- **DATA SUPPLIED**
────────────────────
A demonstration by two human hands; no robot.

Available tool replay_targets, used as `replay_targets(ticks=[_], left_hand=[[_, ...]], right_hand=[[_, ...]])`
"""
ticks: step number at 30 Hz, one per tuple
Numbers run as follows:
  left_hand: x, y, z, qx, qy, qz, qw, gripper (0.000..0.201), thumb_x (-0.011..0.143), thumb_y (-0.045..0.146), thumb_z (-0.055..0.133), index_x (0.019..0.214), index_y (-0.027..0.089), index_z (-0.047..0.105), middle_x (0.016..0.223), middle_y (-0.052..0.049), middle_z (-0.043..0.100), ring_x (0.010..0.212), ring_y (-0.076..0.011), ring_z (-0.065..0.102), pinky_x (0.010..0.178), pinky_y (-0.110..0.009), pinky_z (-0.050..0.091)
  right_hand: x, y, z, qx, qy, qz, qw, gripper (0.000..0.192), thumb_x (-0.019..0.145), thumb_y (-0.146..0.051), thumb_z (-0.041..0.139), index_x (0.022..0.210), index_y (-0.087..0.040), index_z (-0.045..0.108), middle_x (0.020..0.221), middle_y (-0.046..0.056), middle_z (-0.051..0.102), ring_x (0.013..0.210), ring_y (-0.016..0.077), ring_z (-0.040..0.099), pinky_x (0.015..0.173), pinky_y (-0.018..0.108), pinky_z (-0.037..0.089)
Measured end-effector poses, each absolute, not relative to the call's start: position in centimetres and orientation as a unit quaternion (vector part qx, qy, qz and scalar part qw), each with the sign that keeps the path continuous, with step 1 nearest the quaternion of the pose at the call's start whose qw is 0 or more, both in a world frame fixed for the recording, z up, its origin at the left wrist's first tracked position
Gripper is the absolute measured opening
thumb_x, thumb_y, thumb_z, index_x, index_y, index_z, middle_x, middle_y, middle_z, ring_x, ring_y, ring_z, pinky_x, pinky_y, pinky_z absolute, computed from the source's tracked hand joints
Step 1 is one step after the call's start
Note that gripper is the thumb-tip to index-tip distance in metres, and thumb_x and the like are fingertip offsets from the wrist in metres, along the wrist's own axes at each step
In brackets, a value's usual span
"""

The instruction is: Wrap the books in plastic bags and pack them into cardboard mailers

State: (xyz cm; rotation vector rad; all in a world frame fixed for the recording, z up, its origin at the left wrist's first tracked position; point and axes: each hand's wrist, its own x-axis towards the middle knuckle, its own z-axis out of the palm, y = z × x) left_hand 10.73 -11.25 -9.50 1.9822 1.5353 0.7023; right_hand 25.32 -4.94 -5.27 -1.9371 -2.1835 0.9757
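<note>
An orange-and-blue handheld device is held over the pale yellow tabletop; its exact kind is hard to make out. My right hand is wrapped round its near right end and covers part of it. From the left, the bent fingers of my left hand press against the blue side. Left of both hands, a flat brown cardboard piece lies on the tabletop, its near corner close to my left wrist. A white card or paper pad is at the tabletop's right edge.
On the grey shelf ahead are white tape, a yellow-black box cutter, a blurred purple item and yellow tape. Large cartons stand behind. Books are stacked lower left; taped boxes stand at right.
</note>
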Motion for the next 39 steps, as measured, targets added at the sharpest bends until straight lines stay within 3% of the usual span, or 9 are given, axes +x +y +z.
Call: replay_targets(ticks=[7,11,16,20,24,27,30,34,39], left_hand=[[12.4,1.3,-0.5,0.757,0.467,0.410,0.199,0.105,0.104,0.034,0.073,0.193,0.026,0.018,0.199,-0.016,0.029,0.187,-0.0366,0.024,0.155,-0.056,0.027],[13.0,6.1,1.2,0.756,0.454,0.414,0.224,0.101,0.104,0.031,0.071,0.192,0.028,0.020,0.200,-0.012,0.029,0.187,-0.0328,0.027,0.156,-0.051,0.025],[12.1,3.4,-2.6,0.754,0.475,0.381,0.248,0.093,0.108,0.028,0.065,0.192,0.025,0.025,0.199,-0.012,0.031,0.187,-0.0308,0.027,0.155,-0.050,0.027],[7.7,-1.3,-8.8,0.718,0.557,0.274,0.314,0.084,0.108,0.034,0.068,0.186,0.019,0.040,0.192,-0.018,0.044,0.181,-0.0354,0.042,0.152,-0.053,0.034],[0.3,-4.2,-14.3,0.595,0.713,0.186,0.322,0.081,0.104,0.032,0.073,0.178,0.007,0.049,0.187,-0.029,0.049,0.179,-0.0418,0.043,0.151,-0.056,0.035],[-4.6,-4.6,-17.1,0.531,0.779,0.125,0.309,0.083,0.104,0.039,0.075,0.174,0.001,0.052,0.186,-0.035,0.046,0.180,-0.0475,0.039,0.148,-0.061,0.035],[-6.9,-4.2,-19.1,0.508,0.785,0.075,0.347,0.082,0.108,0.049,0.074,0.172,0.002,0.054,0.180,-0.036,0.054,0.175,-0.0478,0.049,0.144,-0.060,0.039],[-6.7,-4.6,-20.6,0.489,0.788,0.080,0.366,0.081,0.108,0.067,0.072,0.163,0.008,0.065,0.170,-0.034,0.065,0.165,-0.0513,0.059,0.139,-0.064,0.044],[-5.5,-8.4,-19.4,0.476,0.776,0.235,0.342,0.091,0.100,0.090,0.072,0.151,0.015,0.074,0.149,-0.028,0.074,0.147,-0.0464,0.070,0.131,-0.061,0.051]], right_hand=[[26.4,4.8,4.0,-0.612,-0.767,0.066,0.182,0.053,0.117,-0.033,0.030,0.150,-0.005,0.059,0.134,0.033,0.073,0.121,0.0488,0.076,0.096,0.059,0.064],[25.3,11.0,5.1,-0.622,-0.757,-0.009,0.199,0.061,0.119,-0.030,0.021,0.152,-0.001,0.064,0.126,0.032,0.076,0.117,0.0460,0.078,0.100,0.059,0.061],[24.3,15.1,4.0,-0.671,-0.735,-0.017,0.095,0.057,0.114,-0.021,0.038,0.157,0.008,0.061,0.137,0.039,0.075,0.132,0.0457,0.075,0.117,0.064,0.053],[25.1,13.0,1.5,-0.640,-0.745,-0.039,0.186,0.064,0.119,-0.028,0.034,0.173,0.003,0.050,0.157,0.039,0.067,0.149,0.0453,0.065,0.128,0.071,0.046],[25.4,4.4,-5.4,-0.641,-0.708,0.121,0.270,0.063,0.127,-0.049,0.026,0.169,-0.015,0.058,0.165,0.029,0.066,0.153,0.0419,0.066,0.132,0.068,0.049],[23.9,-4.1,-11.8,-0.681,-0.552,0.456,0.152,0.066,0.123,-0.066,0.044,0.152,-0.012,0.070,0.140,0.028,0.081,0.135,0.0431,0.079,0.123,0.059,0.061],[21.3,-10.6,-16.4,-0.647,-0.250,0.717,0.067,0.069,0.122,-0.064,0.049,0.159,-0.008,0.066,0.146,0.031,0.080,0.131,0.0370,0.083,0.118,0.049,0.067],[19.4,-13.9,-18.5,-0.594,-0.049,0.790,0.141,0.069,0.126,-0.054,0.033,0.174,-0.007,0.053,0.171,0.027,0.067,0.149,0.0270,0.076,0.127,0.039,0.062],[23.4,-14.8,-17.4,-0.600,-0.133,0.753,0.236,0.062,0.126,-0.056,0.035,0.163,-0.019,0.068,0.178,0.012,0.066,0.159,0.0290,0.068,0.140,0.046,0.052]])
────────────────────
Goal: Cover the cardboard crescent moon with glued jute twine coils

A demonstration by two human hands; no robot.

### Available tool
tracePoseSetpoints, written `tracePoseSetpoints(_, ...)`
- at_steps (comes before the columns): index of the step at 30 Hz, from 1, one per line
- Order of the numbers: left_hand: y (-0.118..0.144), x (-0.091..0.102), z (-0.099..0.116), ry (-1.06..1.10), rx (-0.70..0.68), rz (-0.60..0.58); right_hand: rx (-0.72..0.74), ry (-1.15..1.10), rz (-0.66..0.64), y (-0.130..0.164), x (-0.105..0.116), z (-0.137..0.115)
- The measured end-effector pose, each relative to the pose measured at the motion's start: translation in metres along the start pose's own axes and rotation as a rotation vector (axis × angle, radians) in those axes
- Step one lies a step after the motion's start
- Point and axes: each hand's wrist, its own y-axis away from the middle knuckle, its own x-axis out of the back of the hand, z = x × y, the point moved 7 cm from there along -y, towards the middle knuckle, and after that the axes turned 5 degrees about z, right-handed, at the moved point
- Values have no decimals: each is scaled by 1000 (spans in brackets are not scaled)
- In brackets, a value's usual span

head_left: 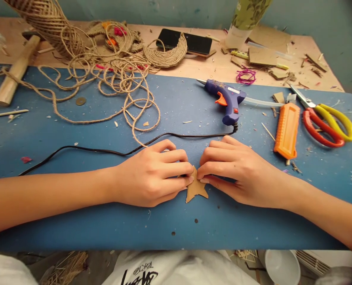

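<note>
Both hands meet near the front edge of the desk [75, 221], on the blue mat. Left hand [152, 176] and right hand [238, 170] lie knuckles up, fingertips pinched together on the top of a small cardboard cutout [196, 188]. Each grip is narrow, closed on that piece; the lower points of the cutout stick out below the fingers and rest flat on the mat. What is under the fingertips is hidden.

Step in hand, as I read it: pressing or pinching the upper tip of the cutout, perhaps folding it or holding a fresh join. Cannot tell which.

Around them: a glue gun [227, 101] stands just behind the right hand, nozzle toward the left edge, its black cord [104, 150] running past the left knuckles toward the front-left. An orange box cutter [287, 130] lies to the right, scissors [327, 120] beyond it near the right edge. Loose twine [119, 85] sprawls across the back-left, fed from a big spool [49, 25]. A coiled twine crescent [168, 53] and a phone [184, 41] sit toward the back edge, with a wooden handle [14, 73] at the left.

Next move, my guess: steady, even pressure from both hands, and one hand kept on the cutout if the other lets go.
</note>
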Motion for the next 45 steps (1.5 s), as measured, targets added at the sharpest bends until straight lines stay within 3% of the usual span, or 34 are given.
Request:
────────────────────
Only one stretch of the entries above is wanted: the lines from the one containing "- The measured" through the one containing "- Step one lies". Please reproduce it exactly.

- **RESPONSE TO THE EXERCISE**
- The measured end-effector pose, each relative to the pose measured at the motion's start: translation in metres along the start pose's own axes and rotation as a rotation vector (axis × angle, radians) in those axes
- Step one lies a step after the motion's start

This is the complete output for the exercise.